WORK REQUEST
Reproduce exactly, and only, the lines running from the start of the entries below to the line containing "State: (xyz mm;".

----- DATA -----

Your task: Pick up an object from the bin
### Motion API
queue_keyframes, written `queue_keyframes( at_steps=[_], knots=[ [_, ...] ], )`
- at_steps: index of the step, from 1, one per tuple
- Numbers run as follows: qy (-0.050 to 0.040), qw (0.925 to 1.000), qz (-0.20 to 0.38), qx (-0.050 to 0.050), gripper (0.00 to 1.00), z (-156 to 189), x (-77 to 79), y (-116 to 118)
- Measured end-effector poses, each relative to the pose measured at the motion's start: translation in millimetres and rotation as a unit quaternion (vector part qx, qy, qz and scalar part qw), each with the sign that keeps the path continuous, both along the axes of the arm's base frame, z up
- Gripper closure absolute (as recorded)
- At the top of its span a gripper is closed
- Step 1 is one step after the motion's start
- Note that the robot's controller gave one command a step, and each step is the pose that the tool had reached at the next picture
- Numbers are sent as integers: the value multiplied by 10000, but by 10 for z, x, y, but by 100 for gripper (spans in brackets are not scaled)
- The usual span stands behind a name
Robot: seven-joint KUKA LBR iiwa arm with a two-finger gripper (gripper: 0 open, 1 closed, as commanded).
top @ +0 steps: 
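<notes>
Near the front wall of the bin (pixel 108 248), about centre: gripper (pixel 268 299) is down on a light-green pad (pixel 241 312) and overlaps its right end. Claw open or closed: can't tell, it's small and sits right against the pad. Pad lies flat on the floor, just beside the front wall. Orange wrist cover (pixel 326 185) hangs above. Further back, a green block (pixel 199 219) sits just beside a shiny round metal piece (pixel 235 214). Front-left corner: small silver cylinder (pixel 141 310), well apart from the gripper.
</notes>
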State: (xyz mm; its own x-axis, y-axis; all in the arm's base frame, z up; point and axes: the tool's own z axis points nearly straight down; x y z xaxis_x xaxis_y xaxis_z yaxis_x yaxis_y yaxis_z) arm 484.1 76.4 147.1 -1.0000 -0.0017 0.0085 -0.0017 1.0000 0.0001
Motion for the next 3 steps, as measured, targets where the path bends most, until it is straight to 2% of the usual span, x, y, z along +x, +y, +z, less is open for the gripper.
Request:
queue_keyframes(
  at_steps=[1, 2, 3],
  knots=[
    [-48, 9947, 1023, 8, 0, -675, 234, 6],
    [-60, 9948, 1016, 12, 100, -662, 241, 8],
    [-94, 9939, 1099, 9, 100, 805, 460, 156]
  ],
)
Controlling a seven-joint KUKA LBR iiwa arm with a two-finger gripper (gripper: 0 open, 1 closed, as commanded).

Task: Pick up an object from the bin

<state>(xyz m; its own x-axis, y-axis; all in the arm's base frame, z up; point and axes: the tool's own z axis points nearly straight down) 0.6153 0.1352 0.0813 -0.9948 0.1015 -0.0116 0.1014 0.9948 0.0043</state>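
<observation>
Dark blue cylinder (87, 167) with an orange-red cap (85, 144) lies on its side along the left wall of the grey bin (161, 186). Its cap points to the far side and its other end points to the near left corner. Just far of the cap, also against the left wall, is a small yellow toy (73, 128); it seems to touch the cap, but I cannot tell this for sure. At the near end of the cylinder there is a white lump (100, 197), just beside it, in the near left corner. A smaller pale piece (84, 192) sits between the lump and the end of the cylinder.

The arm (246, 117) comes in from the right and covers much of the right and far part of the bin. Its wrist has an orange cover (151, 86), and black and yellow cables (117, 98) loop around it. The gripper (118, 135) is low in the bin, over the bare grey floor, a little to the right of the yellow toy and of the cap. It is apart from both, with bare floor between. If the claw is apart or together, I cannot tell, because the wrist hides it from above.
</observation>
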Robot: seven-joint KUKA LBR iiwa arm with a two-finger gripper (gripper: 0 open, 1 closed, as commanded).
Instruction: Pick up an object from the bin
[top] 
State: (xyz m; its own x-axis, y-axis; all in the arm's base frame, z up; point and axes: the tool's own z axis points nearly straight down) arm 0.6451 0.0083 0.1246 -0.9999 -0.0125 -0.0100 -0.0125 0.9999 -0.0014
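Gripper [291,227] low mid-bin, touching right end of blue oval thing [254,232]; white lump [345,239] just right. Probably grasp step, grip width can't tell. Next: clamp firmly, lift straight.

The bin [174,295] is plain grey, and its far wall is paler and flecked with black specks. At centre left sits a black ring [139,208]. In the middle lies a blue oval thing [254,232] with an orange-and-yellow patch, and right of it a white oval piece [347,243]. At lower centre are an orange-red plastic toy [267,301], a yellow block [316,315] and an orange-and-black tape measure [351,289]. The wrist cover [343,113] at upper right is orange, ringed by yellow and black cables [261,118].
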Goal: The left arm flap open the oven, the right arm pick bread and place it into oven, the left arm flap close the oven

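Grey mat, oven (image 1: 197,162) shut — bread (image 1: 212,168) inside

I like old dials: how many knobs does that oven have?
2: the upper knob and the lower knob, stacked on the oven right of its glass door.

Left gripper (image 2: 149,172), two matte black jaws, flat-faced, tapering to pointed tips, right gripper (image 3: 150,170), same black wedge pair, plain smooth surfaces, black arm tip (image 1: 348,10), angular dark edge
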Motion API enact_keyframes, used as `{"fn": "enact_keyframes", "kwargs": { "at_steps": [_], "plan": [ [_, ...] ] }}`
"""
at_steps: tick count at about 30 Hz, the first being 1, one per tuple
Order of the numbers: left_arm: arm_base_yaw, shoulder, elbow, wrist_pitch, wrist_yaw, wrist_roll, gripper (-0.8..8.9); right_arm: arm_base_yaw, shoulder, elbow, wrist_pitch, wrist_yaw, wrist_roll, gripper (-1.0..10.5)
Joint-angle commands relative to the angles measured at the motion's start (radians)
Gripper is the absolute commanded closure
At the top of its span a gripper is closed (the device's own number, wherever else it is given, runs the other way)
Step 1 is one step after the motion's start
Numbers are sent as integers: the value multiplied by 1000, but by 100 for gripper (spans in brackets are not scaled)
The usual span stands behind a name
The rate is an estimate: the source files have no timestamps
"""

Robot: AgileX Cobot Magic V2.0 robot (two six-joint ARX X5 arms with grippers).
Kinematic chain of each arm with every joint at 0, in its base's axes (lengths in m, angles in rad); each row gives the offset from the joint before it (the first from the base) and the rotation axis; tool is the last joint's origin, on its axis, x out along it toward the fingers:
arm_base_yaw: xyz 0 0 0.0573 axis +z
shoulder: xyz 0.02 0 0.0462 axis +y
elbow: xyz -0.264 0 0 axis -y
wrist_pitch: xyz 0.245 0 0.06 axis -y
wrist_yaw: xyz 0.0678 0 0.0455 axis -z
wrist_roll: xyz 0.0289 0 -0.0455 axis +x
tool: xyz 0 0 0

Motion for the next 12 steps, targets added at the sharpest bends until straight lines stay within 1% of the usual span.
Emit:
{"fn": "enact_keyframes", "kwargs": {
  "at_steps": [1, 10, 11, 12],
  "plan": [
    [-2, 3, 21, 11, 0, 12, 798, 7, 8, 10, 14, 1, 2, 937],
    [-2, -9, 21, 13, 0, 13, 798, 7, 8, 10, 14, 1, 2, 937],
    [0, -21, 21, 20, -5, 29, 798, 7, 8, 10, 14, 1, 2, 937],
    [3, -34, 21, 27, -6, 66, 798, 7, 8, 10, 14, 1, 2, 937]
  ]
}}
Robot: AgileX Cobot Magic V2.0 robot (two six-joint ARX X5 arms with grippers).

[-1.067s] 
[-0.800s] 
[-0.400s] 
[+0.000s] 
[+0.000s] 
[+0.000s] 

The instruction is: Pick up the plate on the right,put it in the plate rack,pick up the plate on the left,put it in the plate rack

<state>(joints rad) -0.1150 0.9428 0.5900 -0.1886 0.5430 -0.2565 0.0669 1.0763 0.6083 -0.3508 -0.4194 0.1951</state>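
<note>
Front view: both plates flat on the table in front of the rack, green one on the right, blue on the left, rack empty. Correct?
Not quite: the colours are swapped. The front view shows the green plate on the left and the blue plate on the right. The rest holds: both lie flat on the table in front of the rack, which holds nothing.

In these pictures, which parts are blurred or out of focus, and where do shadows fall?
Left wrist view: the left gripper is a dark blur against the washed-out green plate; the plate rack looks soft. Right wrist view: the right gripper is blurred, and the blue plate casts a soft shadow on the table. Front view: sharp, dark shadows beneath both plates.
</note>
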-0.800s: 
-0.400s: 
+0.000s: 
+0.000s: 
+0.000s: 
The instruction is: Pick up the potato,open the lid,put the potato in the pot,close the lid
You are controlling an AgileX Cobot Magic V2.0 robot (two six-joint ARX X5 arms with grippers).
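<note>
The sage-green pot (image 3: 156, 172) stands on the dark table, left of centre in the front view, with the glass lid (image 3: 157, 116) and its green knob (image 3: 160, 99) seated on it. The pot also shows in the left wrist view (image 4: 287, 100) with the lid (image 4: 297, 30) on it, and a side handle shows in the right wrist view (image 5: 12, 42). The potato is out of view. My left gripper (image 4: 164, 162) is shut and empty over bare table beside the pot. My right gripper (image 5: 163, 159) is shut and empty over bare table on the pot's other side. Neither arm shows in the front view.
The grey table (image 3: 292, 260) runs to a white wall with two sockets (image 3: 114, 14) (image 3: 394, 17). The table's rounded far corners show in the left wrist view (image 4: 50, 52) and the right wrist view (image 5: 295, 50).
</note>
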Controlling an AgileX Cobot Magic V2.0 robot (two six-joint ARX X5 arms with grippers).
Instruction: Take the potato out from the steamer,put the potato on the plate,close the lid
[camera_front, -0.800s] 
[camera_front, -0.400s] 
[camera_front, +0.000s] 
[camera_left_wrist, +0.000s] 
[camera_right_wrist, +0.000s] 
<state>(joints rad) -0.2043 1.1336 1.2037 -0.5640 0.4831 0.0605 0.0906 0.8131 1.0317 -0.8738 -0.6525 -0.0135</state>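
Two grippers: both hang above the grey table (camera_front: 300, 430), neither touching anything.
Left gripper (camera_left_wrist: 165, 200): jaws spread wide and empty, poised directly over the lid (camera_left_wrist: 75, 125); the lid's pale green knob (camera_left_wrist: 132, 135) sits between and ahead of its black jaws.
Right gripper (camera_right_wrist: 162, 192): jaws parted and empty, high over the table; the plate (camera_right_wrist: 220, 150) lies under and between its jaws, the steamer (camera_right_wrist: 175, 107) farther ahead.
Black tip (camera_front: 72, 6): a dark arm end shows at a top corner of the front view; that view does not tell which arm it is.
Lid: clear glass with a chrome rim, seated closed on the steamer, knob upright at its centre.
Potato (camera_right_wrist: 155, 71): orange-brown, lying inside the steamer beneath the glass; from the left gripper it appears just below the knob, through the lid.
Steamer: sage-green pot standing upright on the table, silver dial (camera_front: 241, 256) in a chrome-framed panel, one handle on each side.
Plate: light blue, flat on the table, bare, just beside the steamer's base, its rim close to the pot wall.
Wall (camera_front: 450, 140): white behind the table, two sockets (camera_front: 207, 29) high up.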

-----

ANSWER TO THE PROBLEM
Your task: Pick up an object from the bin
### Motion API
queue_keyframes, written `queue_keyframes( at_steps=[_], knots=[ [_, ...] ], )`
- at_steps: index of the step, from 1, one per tuple
- Numbers run as follows: qy (-0.050 to 0.040), qw (0.925 to 1.000), qz (-0.20 to 0.38), qx (-0.050 to 0.050), gripper (0.00 to 1.00), z (-156 to 189), x (-77 to 79), y (-116 to 118)
- Measured end-effector poses, each relative to the pose measured at the motion's start: translation in millimetres and rotation as a unit quaternion (vector part qx, qy, qz and scalar part qw), each with the sign that keeps the path continuous, both along the axes of the arm's base frame, z up
- Gripper closure absolute (as recorded)
- At the top of its span a gripper is closed
- Step 1 is one step after the motion's start
- Note that the robot's controller gave one command a step, and each step is the pose that the tool had reached at the next picture
- Numbers are sent as integers: the value multiplied by 10000, but by 10 for z, x, y, but by 100 for gripper (spans in brackets are not scaled)
- The usual span stands behind a name
Robot: seven-joint KUKA LBR iiwa arm with a two-finger gripper (gripper: 0 open, 1 closed, as commanded).
top @ +0 steps: 
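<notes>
Near the front wall of the bin (pixel 108 248), about centre: gripper (pixel 268 299) is down on a light-green pad (pixel 241 312) and overlaps its right end. Claw open or closed: can't tell, it's small and sits right against the pad. Pad lies flat on the floor, just beside the front wall. Orange wrist cover (pixel 326 185) hangs above. Further back, a green block (pixel 199 219) sits just beside a shiny round metal piece (pixel 235 214). Front-left corner: small silver cylinder (pixel 141 310), well apart from the gripper.
</notes>
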State: (xyz mm; its own x-axis, y-axis; all in the arm's base frame, z up; point and axes: the tool's own z axis points nearly straight down; x y z xaxis_x xaxis_y xaxis_z yaxis_x yaxis_y yaxis_z) arm 484.1 76.4 147.1 -1.0000 -0.0017 0.0085 -0.0017 1.0000 0.0001

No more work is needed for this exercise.